Así que hizo lo que tenía que hacer. Aprovechó que Sara había olvidado el gorro. Por eso volvió a casa antes de ir a la de Frida. En realidad, no sabía por qué, pero, de repente, se le presentó la ocasión. Stig dormía profundamente tras haberse tomado sus somníferos y ni una bomba lo habría despertado. Charlotte estaba abajo, en el sótano, y Lilian sabía que allí apenas llegaban los ruidos de arriba. Albin también dormía y Niclas estaba en el trabajo.

Resultó más fácil de lo que había pensado en un principio. A la niña le pareció muy divertido lo de bañarse con la ropa puesta. Cierto que presentó cierta resistencia cuando ella intentó alimentarla con Humildad, pero no era lo bastante fuerte para oponerse. Y mantenerle la cabeza bajo el agua tampoco resultó difícil. Lo único complicado fue echarla al mar sin que nadie la viese. Pero Lilian sabía que el destino estaba de su parte, que no podía fracasar. Envolvió a Sara en una manta, la llevó en brazos, la soltó en el agua y se quedó a ver cómo se hundía. Sólo tardó unos minutos y, tal y como ella esperaba, la suerte estuvo de su lado y nadie la vio.

Lo otro fue una inspiración del momento. Cuando la policía empezó a husmear detrás de Niclas, supo que ella era la única que podía salvarlo. Se vio obligada a buscarle una coartada y, muy oportunamente, encontró al niño en el carrito detrás de la tienda de Jarnboden. ¡Qué irresponsabilidad, dejar así a un niño, sin vigilancia! Desde luego, su madre merecía una lección. Y Niclas estaba en el trabajo, de eso estaba segura, así que la policía tendría que eliminarlo de la investigación.

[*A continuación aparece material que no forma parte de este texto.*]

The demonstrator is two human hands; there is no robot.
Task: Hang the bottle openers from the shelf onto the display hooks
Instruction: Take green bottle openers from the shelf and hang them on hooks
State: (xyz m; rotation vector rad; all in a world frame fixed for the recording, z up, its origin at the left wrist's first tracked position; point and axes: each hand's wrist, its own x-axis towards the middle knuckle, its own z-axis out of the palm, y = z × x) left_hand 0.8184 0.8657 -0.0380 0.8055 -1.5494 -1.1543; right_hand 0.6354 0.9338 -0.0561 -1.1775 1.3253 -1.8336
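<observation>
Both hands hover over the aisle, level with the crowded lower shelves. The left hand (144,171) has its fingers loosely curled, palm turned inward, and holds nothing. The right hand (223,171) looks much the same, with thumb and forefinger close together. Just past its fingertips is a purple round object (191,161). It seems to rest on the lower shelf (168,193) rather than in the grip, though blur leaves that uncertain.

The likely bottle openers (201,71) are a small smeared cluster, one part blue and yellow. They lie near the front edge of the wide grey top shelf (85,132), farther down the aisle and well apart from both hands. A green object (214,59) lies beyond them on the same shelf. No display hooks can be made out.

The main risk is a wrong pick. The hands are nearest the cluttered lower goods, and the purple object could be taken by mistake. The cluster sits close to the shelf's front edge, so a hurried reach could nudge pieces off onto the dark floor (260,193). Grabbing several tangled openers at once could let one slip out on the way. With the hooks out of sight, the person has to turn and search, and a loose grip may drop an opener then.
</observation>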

El ataque a la hija de Erica también era una especie de lección. Cuando Niclas mencionó que ella le había dicho que ya era hora de que se mudaran a una casa propia, sintió una rabia tal que la noche se hizo en sus ojos. ¿Qué derecho tenía Erica a opinar? ¿Qué derecho tenía a inmiscuirse en sus vidas? No le costó el menor trabajo llevar al bebé dormido al otro lado de la casa. La ceniza fue una advertencia. No se atrevió a quedarse para presenciar la expresión de Erica cuando abriese la puerta y viese que su hija había desaparecido. Pero se la imaginó y eso la llenó de alegría.

El sueño empezó a vencerla mientras descansaba en la camilla y cerró los ojos. Una serie de rostros bailaban en su retina una danza surrealista. Su padre, Lennart y Sara bailaban en corro y, detrás de ellos, el rostro de Stig, consumido y escuálido. Pero en el centro del corro estaba su madre. Bailaba una danza íntima con el monstruo como pareja, muy pegados el uno al otro, con la cara junta. Su madre susurraba: «Mary, Mary, Maaaryyy…».